1. Motivation

R-CNN has various problems, which are

  1. Training is a multi-stage pipeline
  2. Training is expensive in space and time because features are extracted from each object proposal in each image and written to disk
  3. Object detection is slow

2. Architecture

Input

  1. Entire image
  2. Set of object proposals

Network

  1. Processes whole image with ConvNet and max pooling layers to produce a feature map
  2. For each object proposal, RoI pooling layer extracts fixed-length feature vector from feature map
  3. Each vector is fed into FC layer

Output

  1. Softmax probability which estimates over K object classes + “background” class
  2. 4 real numbers which encodes bounding-box positions for one of the K classes

2-1. RoI pooling layer

RoI pooling layer uses max pooling to convert features inside any valid RoI into a small feature map with a fixed spatial extent of H x W

2-2. Init from pre-trained networks

Use pre-trained network with transformations below

  1. Last max pooling layer is replaced by RoI pooling layer
  2. Network’s last FC layer and softmax are replaced with Fast R-CNN’s output layer
  3. Network is modified to take 2 data inputs

2-3 Fine-tuning: Multi-task loss

Each RoI is labeled with ground-class u and ground-truth bounding box regression target v

\[L(p,u,t^u,v)=L_{\text{cls}}(p,u)+λ[u\geq 1]L_{\text{loc}}(t^u,v)\]
  • L_cls = log loss for true class u

    \[L_{\text{cls}}(p,u)=-\log{p_u}\]
  • L_loc = bounding box regression loss

    L_loc is defined over a tuple of true bounding-box regression targets for class u and predicted tuple t^u.

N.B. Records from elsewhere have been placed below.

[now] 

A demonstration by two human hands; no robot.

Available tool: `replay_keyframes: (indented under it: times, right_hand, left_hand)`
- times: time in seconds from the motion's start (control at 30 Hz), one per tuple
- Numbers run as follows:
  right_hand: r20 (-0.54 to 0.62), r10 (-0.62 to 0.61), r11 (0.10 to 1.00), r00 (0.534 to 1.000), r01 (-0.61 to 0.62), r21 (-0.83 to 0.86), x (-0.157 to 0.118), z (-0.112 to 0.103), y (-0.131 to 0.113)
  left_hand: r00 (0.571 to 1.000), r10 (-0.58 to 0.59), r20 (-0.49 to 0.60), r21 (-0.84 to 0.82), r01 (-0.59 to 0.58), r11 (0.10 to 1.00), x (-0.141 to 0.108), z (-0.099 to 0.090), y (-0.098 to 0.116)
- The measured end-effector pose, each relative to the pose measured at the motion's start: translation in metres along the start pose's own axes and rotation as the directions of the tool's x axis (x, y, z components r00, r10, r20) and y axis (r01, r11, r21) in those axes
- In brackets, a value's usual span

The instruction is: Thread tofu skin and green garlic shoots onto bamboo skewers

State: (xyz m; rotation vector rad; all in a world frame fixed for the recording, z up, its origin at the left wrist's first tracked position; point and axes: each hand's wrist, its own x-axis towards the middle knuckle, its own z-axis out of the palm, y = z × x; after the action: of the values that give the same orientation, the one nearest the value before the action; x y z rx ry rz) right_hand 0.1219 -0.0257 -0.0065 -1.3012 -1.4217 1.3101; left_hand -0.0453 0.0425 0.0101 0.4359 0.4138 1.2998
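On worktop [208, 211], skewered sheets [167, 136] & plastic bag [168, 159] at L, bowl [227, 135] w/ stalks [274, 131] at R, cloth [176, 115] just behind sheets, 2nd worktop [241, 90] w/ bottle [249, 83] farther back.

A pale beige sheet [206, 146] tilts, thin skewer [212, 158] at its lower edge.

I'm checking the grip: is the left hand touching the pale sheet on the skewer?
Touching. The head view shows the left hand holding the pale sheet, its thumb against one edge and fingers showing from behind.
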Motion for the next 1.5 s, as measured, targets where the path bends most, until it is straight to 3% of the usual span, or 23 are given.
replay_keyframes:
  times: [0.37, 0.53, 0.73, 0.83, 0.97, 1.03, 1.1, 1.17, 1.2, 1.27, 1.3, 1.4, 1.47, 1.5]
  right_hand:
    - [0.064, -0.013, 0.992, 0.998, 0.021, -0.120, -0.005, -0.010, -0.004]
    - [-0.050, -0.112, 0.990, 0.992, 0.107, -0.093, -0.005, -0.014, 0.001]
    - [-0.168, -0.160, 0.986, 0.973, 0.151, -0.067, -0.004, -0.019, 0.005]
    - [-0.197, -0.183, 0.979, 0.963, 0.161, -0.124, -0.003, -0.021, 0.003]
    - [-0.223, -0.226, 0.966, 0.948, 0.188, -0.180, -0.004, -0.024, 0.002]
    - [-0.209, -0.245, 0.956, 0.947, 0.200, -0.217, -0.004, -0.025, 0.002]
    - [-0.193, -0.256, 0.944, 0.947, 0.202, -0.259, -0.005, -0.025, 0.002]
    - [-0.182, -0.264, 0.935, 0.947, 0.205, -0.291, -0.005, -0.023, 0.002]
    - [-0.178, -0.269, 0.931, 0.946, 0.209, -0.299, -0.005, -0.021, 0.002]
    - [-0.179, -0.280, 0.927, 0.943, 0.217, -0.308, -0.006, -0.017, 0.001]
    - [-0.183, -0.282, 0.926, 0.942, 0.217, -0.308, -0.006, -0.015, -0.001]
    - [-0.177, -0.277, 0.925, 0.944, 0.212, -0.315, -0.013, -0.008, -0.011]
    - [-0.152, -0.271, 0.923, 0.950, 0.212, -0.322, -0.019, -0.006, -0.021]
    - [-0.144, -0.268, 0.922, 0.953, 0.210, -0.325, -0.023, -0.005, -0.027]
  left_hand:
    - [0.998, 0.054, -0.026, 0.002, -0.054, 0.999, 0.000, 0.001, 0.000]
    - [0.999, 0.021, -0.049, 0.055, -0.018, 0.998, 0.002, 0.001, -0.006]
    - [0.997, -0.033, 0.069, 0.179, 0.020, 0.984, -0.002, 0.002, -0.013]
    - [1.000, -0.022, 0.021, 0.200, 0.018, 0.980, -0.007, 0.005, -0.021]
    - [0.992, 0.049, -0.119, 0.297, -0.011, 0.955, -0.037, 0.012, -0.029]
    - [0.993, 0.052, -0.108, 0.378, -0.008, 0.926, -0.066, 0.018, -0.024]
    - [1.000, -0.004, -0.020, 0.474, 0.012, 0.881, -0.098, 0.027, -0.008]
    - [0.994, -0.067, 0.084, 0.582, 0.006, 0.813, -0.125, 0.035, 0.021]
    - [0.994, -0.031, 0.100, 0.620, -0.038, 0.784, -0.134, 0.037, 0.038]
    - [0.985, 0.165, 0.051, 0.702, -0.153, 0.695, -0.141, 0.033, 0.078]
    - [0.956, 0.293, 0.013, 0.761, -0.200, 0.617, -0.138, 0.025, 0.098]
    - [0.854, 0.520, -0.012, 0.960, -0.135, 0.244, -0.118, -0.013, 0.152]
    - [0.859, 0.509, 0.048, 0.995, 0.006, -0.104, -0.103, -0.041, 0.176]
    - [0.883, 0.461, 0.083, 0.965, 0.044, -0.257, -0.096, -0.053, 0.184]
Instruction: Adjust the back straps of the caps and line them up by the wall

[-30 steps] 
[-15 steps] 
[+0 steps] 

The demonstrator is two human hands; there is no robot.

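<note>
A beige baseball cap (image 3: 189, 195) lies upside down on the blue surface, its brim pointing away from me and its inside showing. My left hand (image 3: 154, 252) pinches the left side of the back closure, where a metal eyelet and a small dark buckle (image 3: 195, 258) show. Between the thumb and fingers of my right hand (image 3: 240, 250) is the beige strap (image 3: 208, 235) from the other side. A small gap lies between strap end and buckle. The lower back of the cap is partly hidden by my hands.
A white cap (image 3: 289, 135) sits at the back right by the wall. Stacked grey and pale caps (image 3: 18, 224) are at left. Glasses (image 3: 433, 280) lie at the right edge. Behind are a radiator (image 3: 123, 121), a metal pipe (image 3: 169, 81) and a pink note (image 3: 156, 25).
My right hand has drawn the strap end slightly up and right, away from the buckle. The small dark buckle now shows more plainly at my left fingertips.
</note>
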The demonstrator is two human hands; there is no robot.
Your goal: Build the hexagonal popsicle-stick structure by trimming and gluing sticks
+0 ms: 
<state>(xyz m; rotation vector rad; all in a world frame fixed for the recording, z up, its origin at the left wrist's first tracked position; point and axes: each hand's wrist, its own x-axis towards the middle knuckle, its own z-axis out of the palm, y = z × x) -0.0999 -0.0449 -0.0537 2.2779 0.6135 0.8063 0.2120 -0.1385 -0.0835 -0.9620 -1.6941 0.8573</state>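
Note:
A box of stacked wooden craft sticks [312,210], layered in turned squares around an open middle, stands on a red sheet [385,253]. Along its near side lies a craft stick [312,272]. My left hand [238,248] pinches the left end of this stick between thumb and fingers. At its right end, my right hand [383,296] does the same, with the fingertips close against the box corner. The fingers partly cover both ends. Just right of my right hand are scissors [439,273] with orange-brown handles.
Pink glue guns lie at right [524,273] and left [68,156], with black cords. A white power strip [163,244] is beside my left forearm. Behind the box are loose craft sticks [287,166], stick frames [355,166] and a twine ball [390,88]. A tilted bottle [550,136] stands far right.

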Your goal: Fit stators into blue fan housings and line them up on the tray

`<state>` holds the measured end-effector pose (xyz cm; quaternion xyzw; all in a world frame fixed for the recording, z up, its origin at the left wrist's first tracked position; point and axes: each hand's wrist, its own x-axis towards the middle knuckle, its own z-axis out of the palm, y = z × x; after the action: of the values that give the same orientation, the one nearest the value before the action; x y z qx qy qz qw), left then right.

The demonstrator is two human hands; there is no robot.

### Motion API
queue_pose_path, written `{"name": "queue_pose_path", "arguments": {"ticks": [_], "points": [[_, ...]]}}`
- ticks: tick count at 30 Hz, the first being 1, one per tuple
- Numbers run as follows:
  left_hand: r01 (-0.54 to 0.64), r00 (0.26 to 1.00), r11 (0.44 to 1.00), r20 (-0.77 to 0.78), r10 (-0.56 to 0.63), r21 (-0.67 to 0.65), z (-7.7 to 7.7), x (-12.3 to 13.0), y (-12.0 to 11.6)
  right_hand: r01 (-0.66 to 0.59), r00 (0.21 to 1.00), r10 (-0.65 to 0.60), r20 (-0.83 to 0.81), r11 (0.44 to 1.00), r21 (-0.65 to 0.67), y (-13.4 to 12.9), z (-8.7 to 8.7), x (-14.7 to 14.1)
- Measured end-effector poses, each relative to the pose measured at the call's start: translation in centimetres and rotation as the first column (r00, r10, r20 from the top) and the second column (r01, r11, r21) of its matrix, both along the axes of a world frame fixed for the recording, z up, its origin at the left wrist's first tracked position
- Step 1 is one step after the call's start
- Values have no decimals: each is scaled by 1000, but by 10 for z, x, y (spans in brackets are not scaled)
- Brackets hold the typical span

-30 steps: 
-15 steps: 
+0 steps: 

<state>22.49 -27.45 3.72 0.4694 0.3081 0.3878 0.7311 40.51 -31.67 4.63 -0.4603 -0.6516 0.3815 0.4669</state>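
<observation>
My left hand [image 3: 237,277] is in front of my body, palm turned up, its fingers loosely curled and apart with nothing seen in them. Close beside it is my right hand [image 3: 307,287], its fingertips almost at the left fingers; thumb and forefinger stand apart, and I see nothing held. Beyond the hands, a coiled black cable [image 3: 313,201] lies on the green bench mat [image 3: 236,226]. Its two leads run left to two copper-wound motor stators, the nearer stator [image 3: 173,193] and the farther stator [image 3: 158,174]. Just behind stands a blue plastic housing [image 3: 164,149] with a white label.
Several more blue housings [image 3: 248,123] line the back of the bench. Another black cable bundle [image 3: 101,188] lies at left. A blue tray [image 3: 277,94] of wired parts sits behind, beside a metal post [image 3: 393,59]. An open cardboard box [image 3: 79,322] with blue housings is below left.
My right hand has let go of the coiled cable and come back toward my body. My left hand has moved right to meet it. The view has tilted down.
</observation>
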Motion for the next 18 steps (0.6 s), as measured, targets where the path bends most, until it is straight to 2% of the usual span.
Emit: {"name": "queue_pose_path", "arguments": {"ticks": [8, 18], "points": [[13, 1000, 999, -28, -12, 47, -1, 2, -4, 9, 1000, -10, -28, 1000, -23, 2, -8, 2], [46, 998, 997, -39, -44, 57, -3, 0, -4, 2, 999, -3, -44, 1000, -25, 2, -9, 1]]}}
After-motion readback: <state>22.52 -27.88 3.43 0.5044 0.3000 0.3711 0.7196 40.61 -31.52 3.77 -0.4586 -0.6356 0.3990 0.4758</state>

    \[v = (v_x, v_y, v_w, v_h)\\ t^u=(t_x^u, t_y^u, t_w^u, t_h^u)\] \[L_{\text{loc}}(t^u,v)=\sum_{i\in \{x,y,w,h\}} \text{smooth}_{L_1}(t_i^u-v_i) \\ \text{smooth}_{L_1}(x) = \begin{cases} 0.5x^2 & \text{if } |x| < 1 \\ |x| - 0.5 & \text{otherwise,} \end{cases}\]
    1. λ : hyper-parameter that controls the balance between two losses
    2. [u ≥ 1] : Because for background RoIs, there is no notion of ground-truth bounding box, L_loc should be ignored
    3. smooth_L1 : Robust L1 loss that is less sensitive to outliers than L2 loss

2-4. Back-propagation through RoI pooling layers

\[x_i \in \mathbb{R} = \text{i-th activation input into RoI pooling layer}\\ y_{rj} = \text{layer's j-th output from r-th RoI}\]

RoI pooling layer computes

\[y_{rj}=x_{i^*(r,j)} \\ i^*(r,j)=\text{argmax}_{i'\in R(r,j)}x_{i'}R(r,j)\]

where i* is index set of inputs in the sub-window over which output unit y_rj max pools

Hence, backward propagation is computed with partial derivative of the loss function with respect to each input variable x_i by following the argmax switches

\[\frac{∂L}{∂x_i}=\sum_r\sum_j[i=i^*(r,j)]\frac{∂L}{∂y_{rj}}\]

3. Performing Detection

Perform after Fast R-CNN is fine-tuned

  1. Input: image + R object proposals
  2. For each test RoI r, perform Forward pass → probability distribution p + predicted bounding box offsets relative to r
  3. Assign detection confidence to r for each object class k using estimated probability

    \[P_r(\text{class}=k\ |\ r) = p_k\]
  4. Perform non-maximum suppression

3-1. Truncated SVD

Large FC layers are easily accelerated by compressing them with truncated SVD

\[W ≈ U\Sigma_tV^T\]

Truncated SVD reduces param count from uv → t(u+v)

  • FC layer can be replaced by 2 FC layers without non-linearity between them

4. Advantage

  1. Higher mAP
  2. Training is single-stage using multi-task loss
  3. Training can update all network layers
  4. No disk storage is required for feature caching